Page:Proust - Pastiches et Mélanges, 1921.djvu/200

Le texte de cette page a été corrigé et est conforme au fac-similé.

LA MORT DES CATHÉDRALES[1]

Supposons pour un instant le catholicisme éteint depuis des siècles, les traditions de son culte perdues. Seules, monuments devenus inintelligibles, d’une croyance oubliée, subsistent les cathédrales, désaffectées et muettes. Un jour, des savants arrivent à reconstituer les cérémonies qu’on y célébrait autrefois, pour lesquelles ces cathédrales avaient été construites et sans lesquelles on n’y trouvait plus qu’une lettre morte ; lors des artistes, séduits par le rêve de rendre momentanément la vie à ces grands vaisseaux qui s’étaient tus, veulent en refaire pour une heure le théâtre du drame mystérieux qui s’y déroulait, au milieu des chants et des parfums, entreprennent, en un mot, pour la messe et les cathédrales, ce que les félibres ont réalisé pour le théâtre d’Orange et les

  1. C’est sous ce titre que je fis paraître autrefois dans le Figaro une étude qui avait pour but de combattre un des articles de la loi de séparation.

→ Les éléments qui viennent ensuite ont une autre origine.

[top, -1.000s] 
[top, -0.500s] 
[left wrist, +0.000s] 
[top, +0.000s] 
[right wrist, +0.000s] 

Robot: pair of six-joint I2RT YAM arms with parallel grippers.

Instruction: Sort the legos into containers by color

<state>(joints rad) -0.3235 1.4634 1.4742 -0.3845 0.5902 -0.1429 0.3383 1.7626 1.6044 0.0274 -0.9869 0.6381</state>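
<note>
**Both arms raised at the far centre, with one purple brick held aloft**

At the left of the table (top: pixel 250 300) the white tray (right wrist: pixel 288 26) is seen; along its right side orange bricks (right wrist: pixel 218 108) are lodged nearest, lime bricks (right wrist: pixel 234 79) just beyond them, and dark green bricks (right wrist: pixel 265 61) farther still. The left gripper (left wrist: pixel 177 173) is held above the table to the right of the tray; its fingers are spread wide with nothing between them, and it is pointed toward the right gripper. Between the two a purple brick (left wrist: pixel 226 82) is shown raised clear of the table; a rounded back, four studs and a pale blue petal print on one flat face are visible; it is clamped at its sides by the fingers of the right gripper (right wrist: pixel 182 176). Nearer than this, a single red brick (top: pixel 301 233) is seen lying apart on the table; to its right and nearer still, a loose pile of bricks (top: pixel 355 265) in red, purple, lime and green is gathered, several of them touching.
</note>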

Cette étude est bien médiocre ; je n’en donne un court extrait que pour montrer combien, à quelques années de distance, les mots changent de sens et combien sur le chemin tournant du temps, nous ne pouvons pas apercevoir l’avenir d’une nation plus que d’une personne. Quand je parlai de la mort des Cathédrales, je craignis que la France fût transformée en une grève où de géantes conques ciselées sembleraient échouées, vidées de la vie qui les habita et n’apportant même plus à l’oreille qui se pencherait sur elles la vague rumeur d’autrefois, simples pièces de musée, glacées elles-mêmes. Dix ans ont passé, « la mort des Cathédrales », c’est la destruction de leurs pierres par les armées allemandes, non de leur esprit par une Chambre anticléricale qui ne fait plus qu’un avec nos évêques patriotes.